In a sense, it seems to me, this is the authors attempt to situate themselves between Hobsbawm optimistic view (on balance) of social banditry as a form of peasant rebellion and Anton Blok’s studies in Sicily that paint a much bleaker picture of banditry’s integration into networks of elite and state power. Again, what comes across is the utter variance of banditry’s operation and political implications. Indeed, echoing Hobsbawm, the authors position “banditry,” as banditry “in general,” within which “social” and “political” banditry are sub-species, though ones not necessarily at odd with each other or mutually exclusive (55).
The difficulty then is teasing these apart and that’s what this book set out to do. It seeks to parse, as Hobsbawm describes it as such in his prologue, “banditry as a popular phenomenon and its relations with economy, politics, and social protest; that is, the relations between bandits, campesinos, and landowners as well as their relations with the state” (29).
In a way that’s very reminiscent of Anton Blok’s book is that the story of political banditry in Colombia is at least partly a response to the centralization of state power nationally. The allegiances between bandits and Colombia’s two-party duopoly could not be more complex: The national directorate of the two parties largely denounces the bandits, while local party politics continued to engage in a symbiotic relationship with the bandits. When elites in the cities tried to put an end to the Violence, they discovered that the metabolism of the war had taken on a momentum of its own in the countryside.
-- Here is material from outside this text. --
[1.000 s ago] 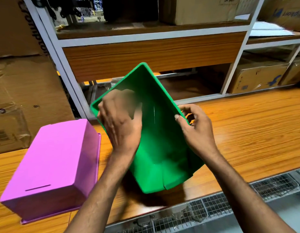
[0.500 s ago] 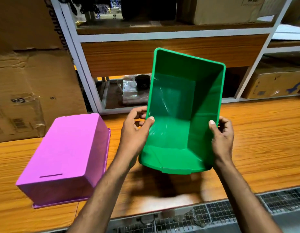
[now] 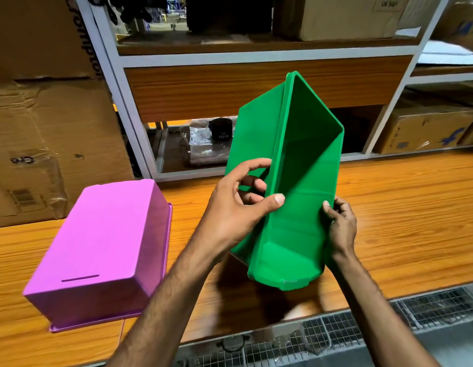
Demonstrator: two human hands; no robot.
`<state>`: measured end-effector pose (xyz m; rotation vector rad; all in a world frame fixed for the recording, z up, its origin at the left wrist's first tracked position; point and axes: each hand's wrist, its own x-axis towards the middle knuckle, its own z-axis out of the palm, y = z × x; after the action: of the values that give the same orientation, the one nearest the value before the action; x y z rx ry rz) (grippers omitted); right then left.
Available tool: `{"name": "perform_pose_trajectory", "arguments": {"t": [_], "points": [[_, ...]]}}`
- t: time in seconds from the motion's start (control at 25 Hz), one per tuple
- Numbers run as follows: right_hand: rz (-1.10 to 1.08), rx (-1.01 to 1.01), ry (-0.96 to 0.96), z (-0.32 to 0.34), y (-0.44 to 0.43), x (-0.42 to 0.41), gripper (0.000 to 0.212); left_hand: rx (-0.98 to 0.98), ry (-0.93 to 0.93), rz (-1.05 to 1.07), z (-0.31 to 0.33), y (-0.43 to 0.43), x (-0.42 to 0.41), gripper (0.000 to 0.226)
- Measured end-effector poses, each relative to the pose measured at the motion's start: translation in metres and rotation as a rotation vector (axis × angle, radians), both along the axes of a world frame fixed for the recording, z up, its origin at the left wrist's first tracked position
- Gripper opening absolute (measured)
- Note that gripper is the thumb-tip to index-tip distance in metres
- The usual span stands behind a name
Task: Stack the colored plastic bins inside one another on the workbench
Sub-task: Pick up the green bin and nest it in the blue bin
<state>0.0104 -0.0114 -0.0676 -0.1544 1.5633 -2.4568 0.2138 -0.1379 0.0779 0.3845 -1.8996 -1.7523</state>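
Note:
A green plastic bin [image 3: 306, 165] is held in the air above the wooden workbench [image 3: 404, 207], tipped on end with its open side facing me and to the right. My left hand [image 3: 238, 207] grips its left rim, thumb inside and fingers on the outer wall. My right hand [image 3: 340, 223] holds the right rim lower down. A pink bin [image 3: 108, 250] lies upside down on the workbench at the left, apart from both hands.
A white metal shelf frame [image 3: 132, 128] with wooden shelves stands behind the workbench, holding cardboard boxes [image 3: 426, 133] and a black jar [image 3: 220, 129]. Big cardboard boxes [image 3: 44, 144] sit at the far left. A wire mesh tray [image 3: 336, 337] runs below the bench's front edge.
The green bin has been turned in both hands, from opening squarely toward me to opening rightward, its left outer wall now showing. The pink bin has stayed put.

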Motion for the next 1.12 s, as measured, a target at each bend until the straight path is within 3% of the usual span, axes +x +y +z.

They could no longer rein in the putative supporters. The bandits were ferociously stamped out as soon as elites of both parties perceived that they had become social bandits, primitive rebels, or outright oppositional guerrillas. And this stands apart from Blok’s work. “Politically subordinated bandits described by Blok or [Roderick] Aya can become a social bandits, even a revolutionaries, when—due to a variety of circumstances that need to be clarified—they break or are obligated to break those ties of dependency” (56).
Guerrillas of the Liberal party were increasingly delegitimized as “bandits” once they ceased to be useful to national-level elites (81). Indeed, throughout the book the authors emphasize: “As particular historical products, bandits emerged from the shifting relations between armed actors and the state, political parties and local and regional power” (80).
In Blok’s Sicily, the mafia (bandits of a sort) supported estate owners who considered the politics of Italy’s national unification as a threat to their locally based relations of power and property. But, in Colombia, the authors note, bandits on the whole maintained campesino support and only lost it very late in the game (if ever); “they were rebels with a cause” (83). However, I actually think their empirical material paints a much more uneven picture.
But beyond all the explanations just cited that emphasize the economic interest of various strata of campesino society in tolerating or stimulating banditry, there was nevertheless an obvious reason that impeded Colombian bandits from gaining too much hostility against cities or highly urbanized zones: their specifically political nature, which was precisely what gave them protection and legitimacy, and by extension their guarantee of impunity. (96)
Banditry, at least during this period in Colombia, was inherently a political relation in the formal sense (143).